Task instructions
Go through the listing and write out all of it exactly.

Given records Start Marker

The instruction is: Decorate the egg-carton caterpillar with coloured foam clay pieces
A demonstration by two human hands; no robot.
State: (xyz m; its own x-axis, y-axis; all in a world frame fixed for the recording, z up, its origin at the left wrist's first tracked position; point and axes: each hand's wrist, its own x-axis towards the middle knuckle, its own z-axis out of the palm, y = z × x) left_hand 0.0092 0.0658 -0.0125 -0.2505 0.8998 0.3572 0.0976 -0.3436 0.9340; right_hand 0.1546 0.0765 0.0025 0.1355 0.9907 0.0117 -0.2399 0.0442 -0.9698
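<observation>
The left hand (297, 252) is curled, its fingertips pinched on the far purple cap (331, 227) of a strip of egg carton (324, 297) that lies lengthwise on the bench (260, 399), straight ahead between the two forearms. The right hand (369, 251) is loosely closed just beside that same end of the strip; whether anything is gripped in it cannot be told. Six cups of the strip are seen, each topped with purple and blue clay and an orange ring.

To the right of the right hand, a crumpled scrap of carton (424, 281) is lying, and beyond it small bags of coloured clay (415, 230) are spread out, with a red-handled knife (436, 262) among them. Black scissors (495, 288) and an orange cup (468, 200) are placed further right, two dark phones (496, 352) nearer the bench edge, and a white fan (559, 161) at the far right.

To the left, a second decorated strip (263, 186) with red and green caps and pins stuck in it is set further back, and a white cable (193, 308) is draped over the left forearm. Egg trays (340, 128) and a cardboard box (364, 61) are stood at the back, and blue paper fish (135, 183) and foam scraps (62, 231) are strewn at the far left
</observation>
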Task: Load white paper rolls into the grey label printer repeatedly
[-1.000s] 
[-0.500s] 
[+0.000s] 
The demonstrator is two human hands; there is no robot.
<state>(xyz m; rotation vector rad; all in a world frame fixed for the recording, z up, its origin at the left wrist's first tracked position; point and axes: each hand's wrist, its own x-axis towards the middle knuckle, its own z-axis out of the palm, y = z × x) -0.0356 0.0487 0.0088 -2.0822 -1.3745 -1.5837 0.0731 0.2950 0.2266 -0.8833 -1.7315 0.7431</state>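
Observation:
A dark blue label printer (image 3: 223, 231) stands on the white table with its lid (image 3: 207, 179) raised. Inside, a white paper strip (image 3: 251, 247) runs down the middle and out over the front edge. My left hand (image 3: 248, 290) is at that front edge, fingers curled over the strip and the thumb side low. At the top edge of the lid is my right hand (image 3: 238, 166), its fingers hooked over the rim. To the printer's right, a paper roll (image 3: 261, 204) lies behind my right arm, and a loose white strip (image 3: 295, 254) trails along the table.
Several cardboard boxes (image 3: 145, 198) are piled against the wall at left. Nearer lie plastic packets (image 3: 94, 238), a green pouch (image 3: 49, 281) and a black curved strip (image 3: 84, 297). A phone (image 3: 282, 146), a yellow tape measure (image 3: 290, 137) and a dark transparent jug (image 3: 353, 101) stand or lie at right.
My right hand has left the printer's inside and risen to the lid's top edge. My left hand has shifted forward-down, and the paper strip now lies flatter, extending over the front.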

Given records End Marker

Exercise solution
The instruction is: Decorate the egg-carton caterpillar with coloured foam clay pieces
A demonstration by two human hands; no robot.
State: (xyz m; its own x-axis, y-axis; all in a world frame fixed for the recording, z up, its origin at the left wrist's first tracked position; point and axes: each hand's wrist, its own x-axis towards the middle knuckle, its own z-axis out of the palm, y = z × x) left_hand 0.0092 0.0658 -0.0125 -0.2505 0.8998 0.3572 0.0976 -0.3436 0.9340; right_hand 0.1546 0.0765 0.0025 0.1355 0.9907 0.0117 -0.2399 0.0442 -0.9698
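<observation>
The left hand (297, 252) is curled, its fingertips pinched on the far purple cap (331, 227) of a strip of egg carton (324, 297) that lies lengthwise on the bench (260, 399), straight ahead between the two forearms. The right hand (369, 251) is loosely closed just beside that same end of the strip; whether anything is gripped in it cannot be told. Six cups of the strip are seen, each topped with purple and blue clay and an orange ring.

To the right of the right hand, a crumpled scrap of carton (424, 281) is lying, and beyond it small bags of coloured clay (415, 230) are spread out, with a red-handled knife (436, 262) among them. Black scissors (495, 288) and an orange cup (468, 200) are placed further right, two dark phones (496, 352) nearer the bench edge, and a white fan (559, 161) at the far right.

To the left, a second decorated strip (263, 186) with red and green caps and pins stuck in it is set further back, and a white cable (193, 308) is draped over the left forearm. Egg trays (340, 128) and a cardboard box (364, 61) are stood at the back, and blue paper fish (135, 183) and foam scraps (62, 231) are strewn at the far left
</observation>
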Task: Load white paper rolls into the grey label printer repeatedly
[-1.000s] 
[-0.500s] 
[+0.000s] 
The demonstrator is two human hands; there is no robot.
<state>(xyz m; rotation vector rad; all in a world frame fixed for the recording, z up, its origin at the left wrist's first tracked position; point and axes: each hand's wrist, its own x-axis towards the middle knuckle, its own z-axis out of the palm, y = z × x) -0.0356 0.0487 0.0088 -2.0822 -1.3745 -1.5837 0.0731 0.2950 0.2266 -0.8833 -1.7315 0.7431</state>
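Observation:
A dark blue label printer (image 3: 223, 231) stands on the white table with its lid (image 3: 207, 179) raised. Inside, a white paper strip (image 3: 251, 247) runs down the middle and out over the front edge. My left hand (image 3: 248, 290) is at that front edge, fingers curled over the strip and the thumb side low. At the top edge of the lid is my right hand (image 3: 238, 166), its fingers hooked over the rim. To the printer's right, a paper roll (image 3: 261, 204) lies behind my right arm, and a loose white strip (image 3: 295, 254) trails along the table.
Several cardboard boxes (image 3: 145, 198) are piled against the wall at left. Nearer lie plastic packets (image 3: 94, 238), a green pouch (image 3: 49, 281) and a black curved strip (image 3: 84, 297). A phone (image 3: 282, 146), a yellow tape measure (image 3: 290, 137) and a dark transparent jug (image 3: 353, 101) stand or lie at right.
My right hand has left the printer's inside and risen to the lid's top edge. My left hand has shifted forward-down, and the paper strip now lies flatter, extending over the front.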

The answer contains nothing more.